Project 5: Stitching Photo Mosaics

Wenlong Huang | cs194-26-agf


Part 1: Image Warping and Mosiacing

Shoot and Digitize Pictures
We shoot two sets of images from the same camera center but with different points of views. Also, we use one set of image kindly provided by the TA. We lower the resolution to 600 x 900 for easier processing. Images are in jpg format.
Recovering Homographies

Any two images of the same planar surface can be related by a homography, which is a 3 x 3 matrix with 8 degrees of freedom that can fully express projective transformations. To recover such homographies, since there are 8 unknowns, we need 4 corresponding points. After the corresponding points are established, we can compute the homography matrix H with p' = Hp where p and p' are points in homogenous coordinates. However, this would be prone to noise. To solve this issue, we can set up a linear system of n equations (i.e. a matrix equation of the form Ah = b where h is a vector holding the 8 unknown entries of H ) and solve it using least square.

Image Rectification

Image rectification is an application of projective transformation. We can establish four corresponding points of the original image which should be the four corners of a square in rectified view. With these corresponding points, we can calculate the homography as mentioned above. We show two examples of image rectification below.

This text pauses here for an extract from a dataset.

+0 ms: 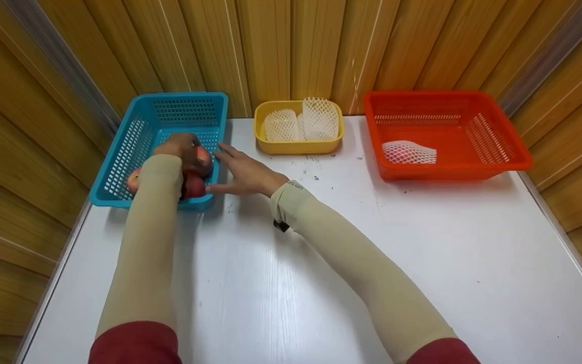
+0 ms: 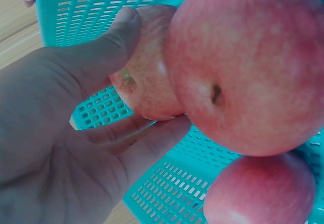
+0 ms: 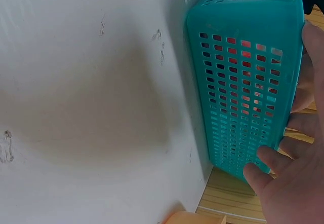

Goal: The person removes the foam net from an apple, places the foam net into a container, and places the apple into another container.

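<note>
Inside the blue plastic basket (image 1: 161, 203), at the left of the head view, my left hand (image 1: 174, 145) grips a red-pink apple (image 2: 152, 64) between thumb and fingers. A larger-looking apple (image 2: 248, 67) is close to the camera beside it in the left wrist view, and another apple (image 2: 260, 191) sits lower in that view. One more apple (image 1: 133, 181) partly shows left of my left forearm. My right hand (image 1: 250, 174) has its fingers spread and fairly straight, touching the basket's right side and rim; that perforated side fills much of the right wrist view.
On the white table (image 1: 271, 283), a small yellow basket (image 1: 298, 147) holds white foam nets (image 1: 320, 119) at the back middle. Right of it stands a red-orange basket (image 1: 442, 172) with a foam-netted, pinkish item (image 1: 408, 152) inside. Wood-patterned walls (image 1: 316, 45) border the back and sides.
</note>
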### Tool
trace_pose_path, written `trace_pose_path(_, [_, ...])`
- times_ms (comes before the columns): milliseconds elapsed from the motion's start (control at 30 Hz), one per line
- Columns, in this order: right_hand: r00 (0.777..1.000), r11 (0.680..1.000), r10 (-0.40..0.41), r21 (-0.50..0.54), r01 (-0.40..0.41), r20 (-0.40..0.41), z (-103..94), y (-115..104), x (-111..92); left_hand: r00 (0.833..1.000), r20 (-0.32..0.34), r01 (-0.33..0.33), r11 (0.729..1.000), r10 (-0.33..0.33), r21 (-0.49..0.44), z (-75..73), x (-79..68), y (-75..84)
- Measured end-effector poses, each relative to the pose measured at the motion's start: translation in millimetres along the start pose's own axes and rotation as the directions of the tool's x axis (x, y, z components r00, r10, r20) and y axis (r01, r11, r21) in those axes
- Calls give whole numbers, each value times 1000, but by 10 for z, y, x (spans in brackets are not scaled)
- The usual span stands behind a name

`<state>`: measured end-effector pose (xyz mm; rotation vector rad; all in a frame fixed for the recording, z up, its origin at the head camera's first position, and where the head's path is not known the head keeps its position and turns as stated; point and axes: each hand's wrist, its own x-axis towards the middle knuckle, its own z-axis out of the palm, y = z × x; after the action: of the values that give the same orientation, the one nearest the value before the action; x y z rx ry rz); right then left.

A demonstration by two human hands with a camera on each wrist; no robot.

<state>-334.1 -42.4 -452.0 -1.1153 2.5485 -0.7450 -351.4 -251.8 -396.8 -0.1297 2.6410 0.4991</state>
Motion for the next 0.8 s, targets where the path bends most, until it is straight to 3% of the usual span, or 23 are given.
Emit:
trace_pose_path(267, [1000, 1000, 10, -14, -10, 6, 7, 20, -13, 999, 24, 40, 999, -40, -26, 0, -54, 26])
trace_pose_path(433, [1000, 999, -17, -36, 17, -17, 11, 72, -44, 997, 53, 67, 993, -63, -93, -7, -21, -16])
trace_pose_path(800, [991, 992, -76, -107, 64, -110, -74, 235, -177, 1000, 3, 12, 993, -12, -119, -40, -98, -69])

Original Image Rectified Image
Manual Image Mosaic

We can also utilize recovered homographies to blend multiple images and form a panorama. We find the corresponding points manually between any pair of images and compute the homography. Then we can set one image as the anchor and transform the other with the homography. Lastly, we blend the two images with alpha blending. Below we show examples of reconstructed mosaics of the sets of images captured above, each with 10 corresponding points.

What have you learned?

It is really cool to see what a homography matrix can do! With fully expressed homographies, we can projectively transform an image, and such projective transformation has so much potential as it can be used to rectify an image, make an image mosaic, and do so much more!

Part 2: Feature Matching for Autostiching

Next we explore how we can automate this process by following the paper “Multi-Image Matching using Multi-Scale Oriented Patches” by Brown et al.

Detecting Corner Features

We find the corner features using Harris Interest Point Detector as in Section 2 of the paper. It finds points that contain corners by determining the response of a small moving patch of the image. This makes the detector invariant to rotation. We show an example with the Harris corners overlaid on the image.

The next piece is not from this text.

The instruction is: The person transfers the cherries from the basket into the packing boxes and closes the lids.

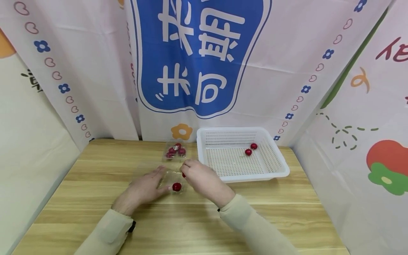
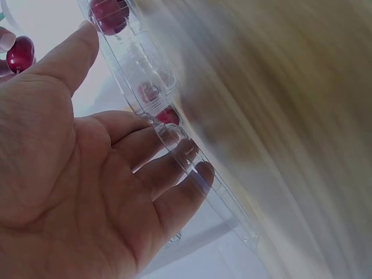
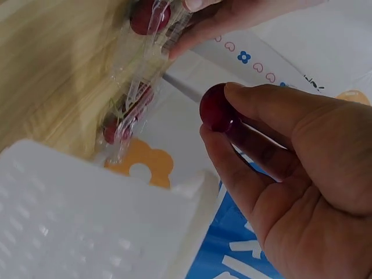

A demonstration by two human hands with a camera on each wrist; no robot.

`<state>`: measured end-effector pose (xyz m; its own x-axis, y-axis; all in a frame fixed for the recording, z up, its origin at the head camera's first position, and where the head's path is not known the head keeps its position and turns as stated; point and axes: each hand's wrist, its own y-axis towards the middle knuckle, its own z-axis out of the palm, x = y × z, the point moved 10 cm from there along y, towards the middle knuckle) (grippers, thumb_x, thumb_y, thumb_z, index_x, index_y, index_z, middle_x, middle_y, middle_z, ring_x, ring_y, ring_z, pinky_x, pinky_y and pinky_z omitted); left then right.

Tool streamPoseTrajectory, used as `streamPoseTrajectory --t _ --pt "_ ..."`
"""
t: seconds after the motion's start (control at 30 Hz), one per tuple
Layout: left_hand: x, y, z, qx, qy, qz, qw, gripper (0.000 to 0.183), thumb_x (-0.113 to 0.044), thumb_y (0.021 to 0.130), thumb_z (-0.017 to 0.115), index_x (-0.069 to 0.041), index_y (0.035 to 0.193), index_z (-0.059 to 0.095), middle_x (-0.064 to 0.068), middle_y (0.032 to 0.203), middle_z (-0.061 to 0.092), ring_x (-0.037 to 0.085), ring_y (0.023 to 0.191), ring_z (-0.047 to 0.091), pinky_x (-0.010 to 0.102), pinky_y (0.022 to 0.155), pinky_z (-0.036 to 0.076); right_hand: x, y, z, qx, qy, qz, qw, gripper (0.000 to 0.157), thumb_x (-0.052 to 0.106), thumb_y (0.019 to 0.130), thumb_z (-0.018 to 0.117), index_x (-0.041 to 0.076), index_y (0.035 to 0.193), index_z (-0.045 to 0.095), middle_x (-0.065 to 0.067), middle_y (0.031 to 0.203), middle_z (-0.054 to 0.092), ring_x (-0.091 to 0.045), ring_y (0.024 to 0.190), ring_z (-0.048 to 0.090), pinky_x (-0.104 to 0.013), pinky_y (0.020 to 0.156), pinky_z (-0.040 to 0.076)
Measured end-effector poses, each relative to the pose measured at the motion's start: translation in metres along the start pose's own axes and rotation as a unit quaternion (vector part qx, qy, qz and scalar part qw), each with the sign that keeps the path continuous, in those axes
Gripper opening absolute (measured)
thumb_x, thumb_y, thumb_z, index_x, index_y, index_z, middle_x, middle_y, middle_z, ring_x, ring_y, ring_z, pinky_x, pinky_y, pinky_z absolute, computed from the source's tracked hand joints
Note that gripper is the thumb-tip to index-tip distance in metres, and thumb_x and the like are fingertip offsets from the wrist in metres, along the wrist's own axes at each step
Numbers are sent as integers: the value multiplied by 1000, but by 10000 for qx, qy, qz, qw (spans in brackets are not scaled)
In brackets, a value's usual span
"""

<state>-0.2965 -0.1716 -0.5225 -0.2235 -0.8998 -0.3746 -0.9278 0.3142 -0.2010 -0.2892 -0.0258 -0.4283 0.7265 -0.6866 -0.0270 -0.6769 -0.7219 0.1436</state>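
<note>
In the right wrist view, thumb and fingertips of my right hand [image 3: 314, 157] pinch a dark red cherry [image 3: 216, 109]. From the head view, that right hand [image 1: 204, 179] is just right of an opened clear plastic box [image 1: 165, 177], its cherry mostly hidden. One cherry [image 1: 176, 186] lies in the box. My left hand [image 1: 143, 189] rests at the box's left side. Its thumb touches the rim and its extended fingers lie against the clear lid [image 2: 215, 189], as the left wrist view shows.
A second clear box [image 1: 165, 157] holding several cherries [image 1: 176, 150] stands farther back. To the right is a white perforated basket [image 1: 280, 170] with two cherries [image 1: 248, 152] inside. Printed cloth [image 1: 287, 71] hangs behind the wooden table [image 1: 191, 226].
</note>
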Motion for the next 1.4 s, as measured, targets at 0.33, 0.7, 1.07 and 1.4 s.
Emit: streamPoseTrajectory --t 0.33,0.7,1.07,1.4 --pt "7 -12 -7 -94 -165 122 9997 100 -56 114 73 6 181 33 32 189 32 59 169 45 75 139 41 21 12 17 -49 -240 146 9996 28 8 105 87 13 133 84 1 128 83 -16 113 82 -22 98 70" --pt "6 -13 -4 -138 -214 160 9995 100 -54 114 74 8 180 33 33 189 33 61 168 45 76 139 42 28 25 55 188 -332 311 9988 34 6 101 90 9 135 84 -2 126 84 -15 106 82 -21 97 70" --pt "8 -12 -3 -114 -176 93 9997 100 -56 114 73 8 180 33 34 188 34 61 167 46 76 138 43 23 31 72 284 -285 383 9985 25 9 104 89 10 129 86 -2 123 84 -17 101 81 -22 88 71" --pt "9 -13 -4 -97 -170 75 9998 100 -56 114 73 9 179 34 35 187 34 63 166 47 77 137 43 28 29 54 235 -212 279 9991 34 10 104 89 9 137 83 -3 132 84 -17 109 83 -21 97 71"
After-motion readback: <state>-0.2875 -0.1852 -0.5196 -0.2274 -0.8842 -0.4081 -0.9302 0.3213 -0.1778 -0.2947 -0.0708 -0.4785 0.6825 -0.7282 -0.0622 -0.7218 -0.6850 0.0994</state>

Adaptive Non-Maximal Suppression

We also reduce the number of interest points by implementing the Adaptive Non-Maximal (ANMS) Suppression proposed in Section 3 of the paper. This makes sure there are less interest points and these points are still as evenly distributed as possible. We show an example of the same image which is processed through ANMS so that there are 50 points. In practice, the number is usually set to 200 - 500.

Auto Image Mosaic

We also implement feature descriptor extraction and feature matching as in Section 4 and Section 5 of the paper. In feature descriptor extraction, we extract a 8 x 8 patch of the gaussian-blurred image around each interest point with spacing s = 5. And then in feature matching, we find the nearest neighbor and the second nearest neighbor points and calculate the L2 distance between the warped points and the target points. Then we return the matching that satisfies the Lowe thresholding as discussed in the paper. After obtaining the matching, we further use a robust method (RANSAC) to repeatedly find high-confident points that we can use to calculate the homography. The points obtained after RANSAC are indeed semantically meaning. We show two examples below.

Key Points in Image 1 Key Points in Image 2

Finally, we repeat the steps as in Manual Image Mosaic to blend images together to form image mosaics. We show the mosaics obtained from the same three sets of images used above. Note that the resulting images still have blurred sections where the method fails to blend perfectly (compared to manual ones) and they may be improved with tuned parameters.

Manual Auto
What have you learned?

It is exciting to see how we can automate feature finding for making image mosaics. Although it may seem intensive engineering with all the process we need to use to recover robust points, the techniques we are using are so statistically elegant!